On Thursday, a Cody Bellinger two-run homer was scored as a one-run single after Justin Turner crossed paths with him on the bases. On Friday, a fluffy gray cat ran out near the third-base dugout and settled in center field to take a break. And through both nights, the mighty Dodgers accumulated a whopping 31 hits — none of which resulted in home runs. Weird.

“Weird? Come on, media, you guys should love this — we’re not just relying on the home-run ball,” Turner said after an 11-6 victory. “How many times have we heard that in the past?”

There isn’t a whole lot that can be gleaned from 1.2% of a season, but the first two games of 2021 — a win and a loss — have reinforced two obvious points about a Dodgers team that might threaten to break the single-season wins record.

1. The offense could be among the greatest ever. Corey Seager (5-for-8) has stayed locked in through the 2020 regular season, the ensuing playoffs, the spring training that spilled over into the new year and the real games that followed it. But Mookie Betts, Max Muncy and Will Smith are already in sync, Bellinger looks comfortable with a slightly open stance, and 23-year-old second baseman Gavin Lux, who simplified his swing largely by cutting out the excess hand movement in his setup, looks poised to break out.

2. Adding Bauer to this rotation is unfair.

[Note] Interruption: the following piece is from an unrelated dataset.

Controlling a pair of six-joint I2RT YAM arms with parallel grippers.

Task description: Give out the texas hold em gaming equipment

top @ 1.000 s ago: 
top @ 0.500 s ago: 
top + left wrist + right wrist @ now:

Through the first six innings of his 2021 debut, Bauer allowed one baserunner, recorded nine strikeouts and seemed primed to join Hideo Nomo as the only pitchers to throw a no-hitter at Coors Field. He was commanding his slider and cutter, two pitches that accounted for 12 of his 15 swings and misses, and staring down the Rockies’ hitters as they swung through them.

It marked the third time Bauer took a no-hitter into the seventh, but also the third time he couldn’t complete it.

“I don’t really care,” he said. “If it happens, it happens. It’s not something that’s in the pitcher’s control. Unless you strike out 27 guys, there’s gonna be balls put in play and that’s luck, whether they get hit at people or the defense makes a great play.

“There were a lot of great defensive plays behind me tonight. I very easily could have given up hits before the seventh. I look at it as luck and I try to focus on things I can control, which is my physical preparation, mental preparation, the stuff coming out of my hand, my decisions on the mound and where the ball ends up at the plate. Those are really the only five things I can control.”

Most of the questions surrounding the Dodgers’ surprise signing of Bauer this offseason centered on social-media history and overall reputation, but there were also questions about his pitching.

Before last year’s dominant season with the Cincinnati Reds — at least partly influenced by a regionalized schedule in which he constantly faced inferior lineups — Bauer had posted a 3.99 ERA while averaging 181 innings from 2014 to 2019. He was a reliable, well-above-average starter, but not necessarily the type of rotation anchor who would command $85 million over a two-year stretch.

Bauer refuted that notion in spring training, noting the injuries he dealt with in 2019 and stating that his numbers compare favorably to the likes of Gerrit Cole and Stephen Strasburg since he altered his approach for the second half of the 2017 season. (For the record: Bauer’s numbers are very similar to Strasburg’s during that stretch, even though Bauer accumulated significantly more innings, but Cole’s are noticeably better.)

“If you actually look at it,” Bauer said in early March, “I’ve been pretty elite.”

His first six innings of 2021 seemed to validate some of that.

Watching it fall apart in the seventh — possibly a byproduct of Bauer spending a lot of time running the bases in the thin air of Colorado during the prior half-inning — didn’t change much.

“This is the first time I really got to watch him compete in a regular-season game, and it was really fun to watch,” Dodgers manager Dave Roberts said. “He was in complete control.”